--- START ---

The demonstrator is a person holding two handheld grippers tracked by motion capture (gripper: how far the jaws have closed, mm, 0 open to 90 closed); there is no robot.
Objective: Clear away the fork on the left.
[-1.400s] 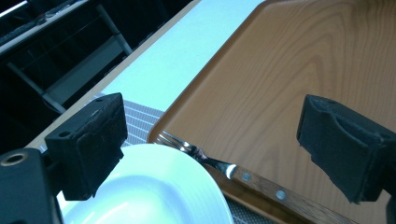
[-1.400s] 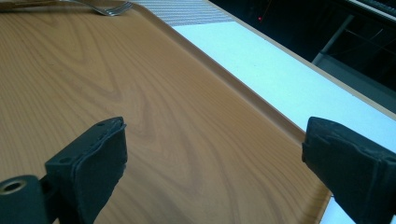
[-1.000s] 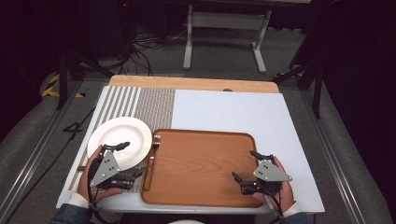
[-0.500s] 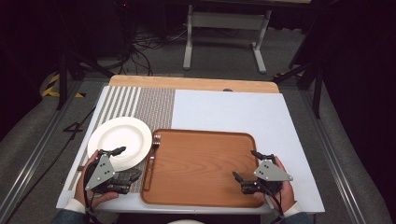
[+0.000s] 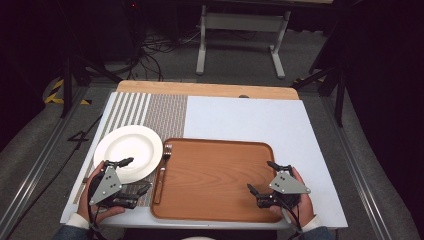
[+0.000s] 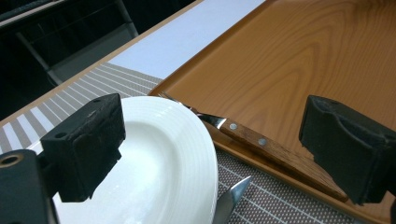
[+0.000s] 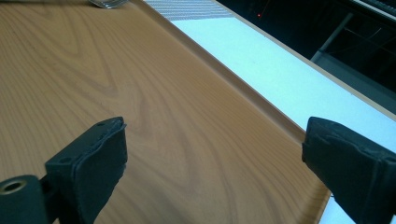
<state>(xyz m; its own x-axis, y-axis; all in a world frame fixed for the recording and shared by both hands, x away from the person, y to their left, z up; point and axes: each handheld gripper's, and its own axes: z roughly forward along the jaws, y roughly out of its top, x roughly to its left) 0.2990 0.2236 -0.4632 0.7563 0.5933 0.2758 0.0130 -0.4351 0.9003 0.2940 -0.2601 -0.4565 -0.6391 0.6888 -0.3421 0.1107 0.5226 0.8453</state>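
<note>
While hovering at lower left, left hand-held gripper (image 5: pixel 127 176) released, jaws wide by plate (image 5: pixel 127 150) and fork (image 5: pixel 161 172); right hand-held gripper (image 5: pixel 264 176) released over tray (image 5: pixel 215 175). Probably approach stage; next, closing on fork handle.

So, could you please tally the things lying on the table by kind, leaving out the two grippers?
Plates: 1, white plate
Trays: 1, wooden tray
Forks: 1, wood-handled fork
Knives: 1, knife tip beside the plate
Placemats: 1, striped placemat
Total: 5
</note>
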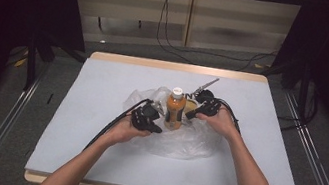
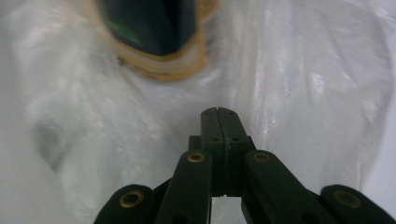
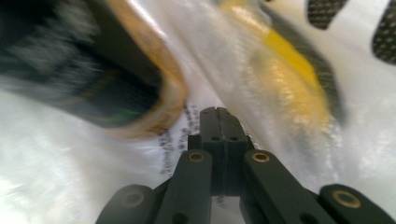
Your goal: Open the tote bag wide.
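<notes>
high view: your left gripper [image 1: 159, 120] and right gripper [image 1: 190, 114] flank an upright orange bottle [image 1: 175, 108] standing on a clear plastic bag [image 1: 185, 139] mid-table [image 1: 98, 112]. left gripper view: jaws pressed together on nothing visible, bottle base ahead. right gripper view: jaws closed too; whether they pinch the bag, you cannot tell.

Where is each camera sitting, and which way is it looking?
High view: above the table's near side, looking forward and down at the bottle on the plastic bag; both forearms, left tongs, right tongs.
Left gripper view: on the left tongs, looking along shut jaws at bag and bottle base.
Right gripper view: on the right tongs, jaws shut, same targets.
Both gripper views share bottle and bag.
</notes>
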Available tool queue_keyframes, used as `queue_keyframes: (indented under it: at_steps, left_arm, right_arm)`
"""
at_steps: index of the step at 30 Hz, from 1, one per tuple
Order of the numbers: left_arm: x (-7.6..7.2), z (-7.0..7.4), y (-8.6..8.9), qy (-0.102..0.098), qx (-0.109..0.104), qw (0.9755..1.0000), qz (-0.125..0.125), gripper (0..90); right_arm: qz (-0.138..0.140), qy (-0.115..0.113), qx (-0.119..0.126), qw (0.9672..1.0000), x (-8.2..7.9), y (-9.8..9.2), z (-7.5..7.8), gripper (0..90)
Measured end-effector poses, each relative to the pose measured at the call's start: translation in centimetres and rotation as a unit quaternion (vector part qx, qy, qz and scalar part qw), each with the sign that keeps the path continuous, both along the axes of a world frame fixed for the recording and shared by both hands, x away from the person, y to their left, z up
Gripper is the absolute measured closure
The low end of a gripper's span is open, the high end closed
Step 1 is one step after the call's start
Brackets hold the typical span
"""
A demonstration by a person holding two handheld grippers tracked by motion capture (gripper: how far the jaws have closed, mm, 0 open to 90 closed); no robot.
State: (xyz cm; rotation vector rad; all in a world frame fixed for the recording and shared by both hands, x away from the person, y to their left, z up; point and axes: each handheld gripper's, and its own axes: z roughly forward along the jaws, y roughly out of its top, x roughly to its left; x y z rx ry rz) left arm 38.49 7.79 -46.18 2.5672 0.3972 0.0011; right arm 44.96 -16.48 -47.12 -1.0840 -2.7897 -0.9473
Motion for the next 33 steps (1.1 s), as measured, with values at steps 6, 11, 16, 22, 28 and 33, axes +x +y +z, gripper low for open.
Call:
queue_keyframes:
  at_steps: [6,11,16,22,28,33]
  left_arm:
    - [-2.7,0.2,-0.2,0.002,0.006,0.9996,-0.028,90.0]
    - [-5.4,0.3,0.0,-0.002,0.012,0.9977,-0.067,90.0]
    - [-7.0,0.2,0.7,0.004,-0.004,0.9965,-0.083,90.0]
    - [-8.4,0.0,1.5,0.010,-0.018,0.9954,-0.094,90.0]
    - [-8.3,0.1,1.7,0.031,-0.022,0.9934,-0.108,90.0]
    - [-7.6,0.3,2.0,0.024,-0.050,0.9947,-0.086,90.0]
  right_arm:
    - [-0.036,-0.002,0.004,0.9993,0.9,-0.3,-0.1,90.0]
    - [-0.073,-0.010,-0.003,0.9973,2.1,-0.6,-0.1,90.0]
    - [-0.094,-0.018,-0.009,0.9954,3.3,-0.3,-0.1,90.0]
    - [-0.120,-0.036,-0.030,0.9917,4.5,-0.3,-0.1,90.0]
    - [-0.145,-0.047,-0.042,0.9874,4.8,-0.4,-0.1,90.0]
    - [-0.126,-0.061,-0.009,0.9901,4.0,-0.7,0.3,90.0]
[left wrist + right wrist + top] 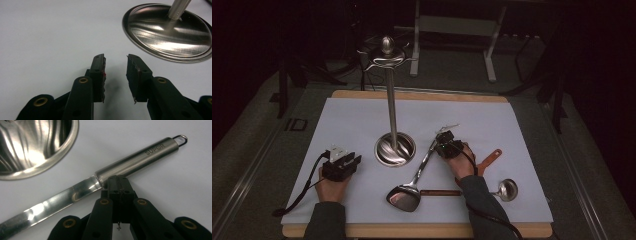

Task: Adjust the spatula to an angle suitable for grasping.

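A steel utensil stand (395,149) with a round base, a tall pole and hooks on top rises mid-table. A long steel spatula (422,167) lies on the white sheet, its head (404,197) near the front edge. My right gripper (442,139) is shut with nothing between its jaws. In the right gripper view its tips (119,180) sit at the near side of the spatula's handle (140,157), where the tube meets the flat shank; I cannot tell whether they touch it. My left gripper (344,156) rests at the left, open and empty (115,58), with the stand's base (167,32) ahead to its right.
A small ladle (508,190) with a wooden handle (439,192) lies at the front right. Another wooden handle (492,159) pokes out beside the right hand. The white sheet (362,115) covers a wooden board. Dark floor and metal frame legs lie beyond the table.
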Demonstrator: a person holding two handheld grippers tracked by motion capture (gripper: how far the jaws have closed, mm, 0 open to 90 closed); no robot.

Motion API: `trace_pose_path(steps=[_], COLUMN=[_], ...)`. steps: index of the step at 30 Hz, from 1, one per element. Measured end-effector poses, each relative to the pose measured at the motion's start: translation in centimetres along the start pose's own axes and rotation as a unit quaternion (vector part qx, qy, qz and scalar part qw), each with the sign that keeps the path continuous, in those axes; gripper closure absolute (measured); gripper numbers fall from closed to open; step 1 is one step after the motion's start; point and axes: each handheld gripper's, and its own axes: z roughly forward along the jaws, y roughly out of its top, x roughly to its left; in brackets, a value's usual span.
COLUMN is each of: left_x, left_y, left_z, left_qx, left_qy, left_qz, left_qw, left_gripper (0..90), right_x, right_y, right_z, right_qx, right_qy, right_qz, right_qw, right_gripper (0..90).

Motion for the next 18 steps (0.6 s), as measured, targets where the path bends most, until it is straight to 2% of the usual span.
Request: trace_pose_path(steps=[4, 5, 8, 11, 16, 18], left_x=[0.0, 0.0, 0.0, 0.0, 0.0, 0.0], left_y=[0.0, 0.0, 0.0, 0.0, 0.0, 0.0], left_z=[0.0, 0.0, 0.0, 0.0, 0.0, 0.0], left_qx=[0.000, 0.000, 0.000, 0.000, -0.001, 0.000], left_qy=[0.000, 0.000, -0.001, 0.000, 0.000, 0.000], left_qz=[0.000, 0.000, 0.000, -0.001, 0.000, 0.000], left_qw=[1.0000, 1.0000, 1.0000, 1.0000, 1.0000, 1.0000], left_gripper=[67.6, 67.6, 67.5, 67.4, 67.1, 67.0], right_x=[0.1, 0.1, -0.1, 0.0, 0.6, 1.0], right_y=[0.6, 0.7, 1.2, 1.8, 2.6, 2.8], right_z=[0.3, 0.4, 0.3, 0.4, 1.4, 1.8], right_qx=[0.006, 0.007, 0.001, 0.001, 0.012, 0.021], right_qy=[0.009, 0.009, 0.033, 0.045, 0.017, 0.003], right_qz=[0.010, 0.013, 0.041, 0.056, 0.082, 0.080], right_qw=[0.9999, 0.9998, 0.9986, 0.9974, 0.9964, 0.9966], right_gripper=[88.5, 83.8, 70.0, 56.7, 46.3, 43.5])
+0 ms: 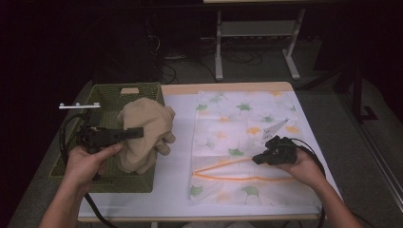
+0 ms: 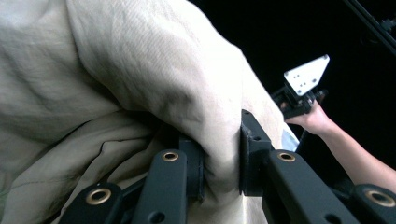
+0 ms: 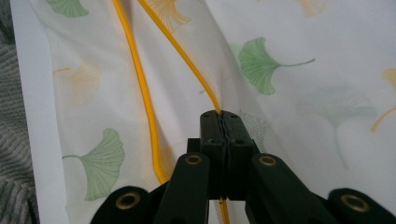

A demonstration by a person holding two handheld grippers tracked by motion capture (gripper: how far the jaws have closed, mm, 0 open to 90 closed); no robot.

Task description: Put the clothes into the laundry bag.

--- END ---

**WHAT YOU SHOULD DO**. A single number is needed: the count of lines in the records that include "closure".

**EXERCISE ANSWER**. 2